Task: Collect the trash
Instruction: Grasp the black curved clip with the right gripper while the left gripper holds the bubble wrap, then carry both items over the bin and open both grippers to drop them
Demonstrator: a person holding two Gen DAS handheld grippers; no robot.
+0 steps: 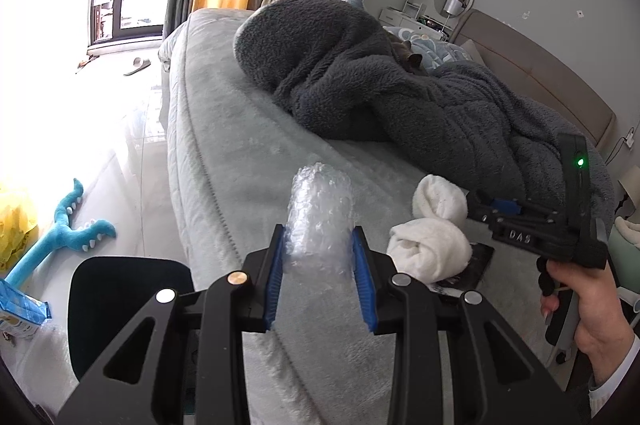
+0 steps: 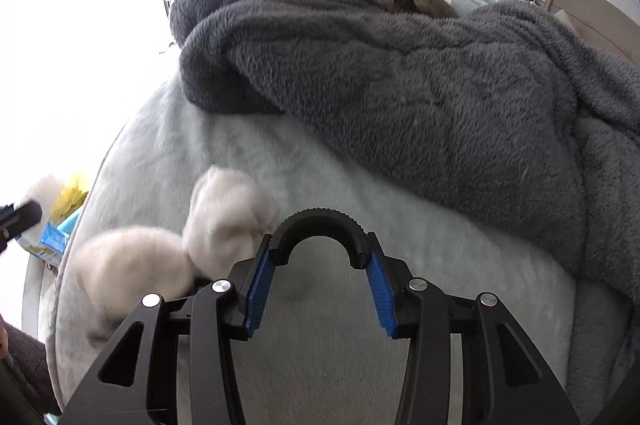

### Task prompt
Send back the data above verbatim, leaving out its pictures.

### Worked solution
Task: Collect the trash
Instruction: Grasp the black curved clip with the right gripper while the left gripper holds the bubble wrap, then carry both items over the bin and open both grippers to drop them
Demonstrator: a person holding two Gen DAS handheld grippers; no robot.
+0 steps: 
+0 steps: 

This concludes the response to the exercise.